Dans l’histoire canadienne, les situations de guerre ont constitué des exceptions circonscrites dans le temps. Elles ont également été accompagnées de mesures d’exception où le rôle de l’État a été accru et où les libertés individuelles ont été restreintes. Les deux guerres mondiales en sont l’exemple le plus connu. Le contexte actuel de guerre contre le terrorisme est tout à fait différent des autres périodes où le Canada était en guerre et la limitation des libertés civiles permise par la loi C-51 doit s’exercer avec un encadrement particulier.
Les deux conflits mondiaux du XXe siècle respectaient, du moins en apparence, les « lois » de la guerre généralement reconnues. Les responsables des holocaustes arménien et juif ont tout fait pour cacher ces attaques délibérées contre une population civile. Les belligérants représentaient des États souverains. La durée du conflit était encadrée au départ par une déclaration de guerre, et il se terminait avec un traité de paix. Son déroulement consistait en l’affrontement de deux camps symétriques, c’est-à-dire des camps composés d’armées sensiblement similaires en matière de structure de commandement, de formation, d’armement et d’objectifs tactiques et stratégiques. Graduellement, les États ont reconnu des limites à leurs actions en signant les différentes conventions de Genève et acceptant la présence de la Croix-Rouge ou du Croissant-Rouge. Ne pas se conformer à ces « lois » pouvait être retenu contre le perdant à la fin du conflit.

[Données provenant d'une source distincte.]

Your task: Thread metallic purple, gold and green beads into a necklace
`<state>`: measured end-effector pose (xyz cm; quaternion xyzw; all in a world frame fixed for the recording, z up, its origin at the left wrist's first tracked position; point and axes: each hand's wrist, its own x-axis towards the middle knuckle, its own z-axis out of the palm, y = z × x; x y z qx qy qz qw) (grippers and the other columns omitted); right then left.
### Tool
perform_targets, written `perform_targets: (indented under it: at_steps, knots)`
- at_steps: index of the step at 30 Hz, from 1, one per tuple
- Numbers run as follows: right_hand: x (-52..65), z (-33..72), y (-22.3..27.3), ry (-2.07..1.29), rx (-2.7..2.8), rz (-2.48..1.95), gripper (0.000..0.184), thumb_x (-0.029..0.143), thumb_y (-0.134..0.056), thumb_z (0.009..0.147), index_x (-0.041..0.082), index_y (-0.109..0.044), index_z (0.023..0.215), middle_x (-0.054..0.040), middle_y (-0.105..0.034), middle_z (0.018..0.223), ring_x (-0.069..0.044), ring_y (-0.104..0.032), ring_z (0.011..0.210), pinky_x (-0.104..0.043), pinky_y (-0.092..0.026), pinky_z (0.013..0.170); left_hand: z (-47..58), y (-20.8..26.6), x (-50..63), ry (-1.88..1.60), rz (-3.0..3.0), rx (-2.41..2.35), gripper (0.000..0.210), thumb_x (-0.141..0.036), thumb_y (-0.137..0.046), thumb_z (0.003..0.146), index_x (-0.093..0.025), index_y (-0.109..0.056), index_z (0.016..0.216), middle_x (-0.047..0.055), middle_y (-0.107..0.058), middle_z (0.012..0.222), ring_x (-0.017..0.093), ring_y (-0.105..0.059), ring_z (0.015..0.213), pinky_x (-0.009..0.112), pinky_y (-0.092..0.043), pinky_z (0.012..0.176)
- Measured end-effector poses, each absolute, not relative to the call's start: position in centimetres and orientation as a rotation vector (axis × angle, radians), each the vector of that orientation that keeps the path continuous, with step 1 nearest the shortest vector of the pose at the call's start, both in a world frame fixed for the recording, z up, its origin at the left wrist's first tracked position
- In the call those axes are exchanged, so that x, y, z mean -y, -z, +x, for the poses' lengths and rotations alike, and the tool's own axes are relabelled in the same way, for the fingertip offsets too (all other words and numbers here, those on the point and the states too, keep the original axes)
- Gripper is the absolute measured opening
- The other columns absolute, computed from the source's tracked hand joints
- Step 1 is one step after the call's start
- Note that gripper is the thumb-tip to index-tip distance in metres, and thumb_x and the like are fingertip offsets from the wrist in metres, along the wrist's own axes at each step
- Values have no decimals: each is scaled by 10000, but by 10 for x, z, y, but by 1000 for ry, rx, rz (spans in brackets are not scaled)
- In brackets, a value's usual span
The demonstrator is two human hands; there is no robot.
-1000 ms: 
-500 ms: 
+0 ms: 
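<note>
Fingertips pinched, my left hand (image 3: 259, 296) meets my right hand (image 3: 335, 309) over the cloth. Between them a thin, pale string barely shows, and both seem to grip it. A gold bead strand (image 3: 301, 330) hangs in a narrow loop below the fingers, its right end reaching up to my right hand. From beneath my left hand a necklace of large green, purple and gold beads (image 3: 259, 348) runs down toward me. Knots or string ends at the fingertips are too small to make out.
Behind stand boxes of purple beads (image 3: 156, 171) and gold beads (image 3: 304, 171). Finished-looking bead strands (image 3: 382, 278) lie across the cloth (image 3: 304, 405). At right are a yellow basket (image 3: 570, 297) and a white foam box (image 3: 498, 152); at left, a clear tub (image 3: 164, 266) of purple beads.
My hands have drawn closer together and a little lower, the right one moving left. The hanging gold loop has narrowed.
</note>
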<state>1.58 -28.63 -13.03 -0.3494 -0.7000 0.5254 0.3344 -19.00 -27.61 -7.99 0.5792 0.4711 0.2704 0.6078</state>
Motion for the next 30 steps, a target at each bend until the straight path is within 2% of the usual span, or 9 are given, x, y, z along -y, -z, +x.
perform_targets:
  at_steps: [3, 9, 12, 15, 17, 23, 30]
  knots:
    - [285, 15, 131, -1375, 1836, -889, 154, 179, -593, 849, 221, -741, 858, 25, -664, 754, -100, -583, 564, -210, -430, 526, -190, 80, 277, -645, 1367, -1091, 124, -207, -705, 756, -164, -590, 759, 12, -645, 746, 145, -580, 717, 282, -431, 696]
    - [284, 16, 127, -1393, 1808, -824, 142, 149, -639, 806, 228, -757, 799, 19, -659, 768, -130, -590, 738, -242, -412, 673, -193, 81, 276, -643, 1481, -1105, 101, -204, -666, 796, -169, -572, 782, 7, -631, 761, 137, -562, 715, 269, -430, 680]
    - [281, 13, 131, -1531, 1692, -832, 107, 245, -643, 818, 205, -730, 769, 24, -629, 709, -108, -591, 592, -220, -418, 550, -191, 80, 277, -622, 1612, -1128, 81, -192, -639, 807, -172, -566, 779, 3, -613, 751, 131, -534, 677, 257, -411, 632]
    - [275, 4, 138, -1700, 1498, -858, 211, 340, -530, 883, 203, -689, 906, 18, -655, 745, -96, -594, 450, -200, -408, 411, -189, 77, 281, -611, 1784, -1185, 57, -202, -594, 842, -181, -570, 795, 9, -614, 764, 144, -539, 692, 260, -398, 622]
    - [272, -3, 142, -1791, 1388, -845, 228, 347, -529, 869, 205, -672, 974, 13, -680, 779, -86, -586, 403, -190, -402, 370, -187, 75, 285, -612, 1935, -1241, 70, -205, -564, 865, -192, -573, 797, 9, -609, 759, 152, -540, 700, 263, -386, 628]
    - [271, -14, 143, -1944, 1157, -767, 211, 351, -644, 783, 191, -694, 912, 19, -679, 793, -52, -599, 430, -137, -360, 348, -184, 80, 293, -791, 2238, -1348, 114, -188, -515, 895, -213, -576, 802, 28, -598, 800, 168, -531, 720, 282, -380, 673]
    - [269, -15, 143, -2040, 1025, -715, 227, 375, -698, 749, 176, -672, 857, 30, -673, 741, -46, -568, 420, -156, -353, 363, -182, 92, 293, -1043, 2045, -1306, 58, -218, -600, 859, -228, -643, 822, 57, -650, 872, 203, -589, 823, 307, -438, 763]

Depuis la fin de la Seconde Guerre mondiale, nous avons davantage assisté à des conflits asymétriques où une armée étatique affronte un adversaire très différent de lui. C’est le cas des différentes guerres de libération de la période de décolonisation. La guerre froide n’a pas opposé directement les États-Unis et l’URSS, mais un des deux contre l’allié de l’autre comme dans le cas des États-Unis au Vietnam ou des Soviétiques en Afghanistan. La guerre contre le terrorisme entre dans cette catégorie asymétrique, même si certains peuvent argumenter que le groupe État islamique (EI) est un État.
La guerre asymétrique ne respecte aucune des « lois » de la guerre. Il n’y a pas de déclaration de guerre, et un éventuel traité de paix entre EI et ses ennemis est fort improbable. Les blessés, les prisonniers de guerre et les civils sont à la disposition de leurs bourreaux qui en abusent ouvertement sans merci. Rien n’empêche le recours généralisé aux enfants-soldats et aux attentats suicide. Les soldats des armées étatiques sont fortement susceptibles de vivre un syndrome post-traumatique. Le suicide est la première cause de mortalité dans l’armée israélienne.
La loi C-51 s’inscrit dans le contexte de la guerre asymétrique en limitant les libertés civiles comme cela s’est fait lors des conflits traditionnels. Le SCRS ne se contente plus de collecter de l’information, mais peut intervenir contre des suspects. La détention préventive sans mandat est permise. On limite la liberté d’expression, mais on élargit les échanges de renseignement entre les agences.
Lors de la campagne électorale qui commence, la question de l’encadrement des agences de sécurité dans un contexte de guerre asymétrique doit être soulevée. C-51 n’est pas soumis à l’encadrement qui s’exerçait sur les limitations en temps de guerre alors qu’on savait quand cela débutait et se finissait. La guerre asymétrique n’a pas de début ni de fin.
Je suggère que dans le cas où un citoyen canadien considère que ses libertés constitutionnelles ont été brimées dans le cadre de C-51, le fardeau de la preuve revienne à l’État. Une forme de tribun du peuple comme il en existait dans la République romaine aurait le pouvoir de suspendre les procédures contre le plaignant le temps que l’État se justifie devant un tribunal civil. Les frais sont à la charge de l’État. C-51 est une loi d’exception qui s’exerce de façon permanente. Il faut éviter la tentation de la dérive totalitaire.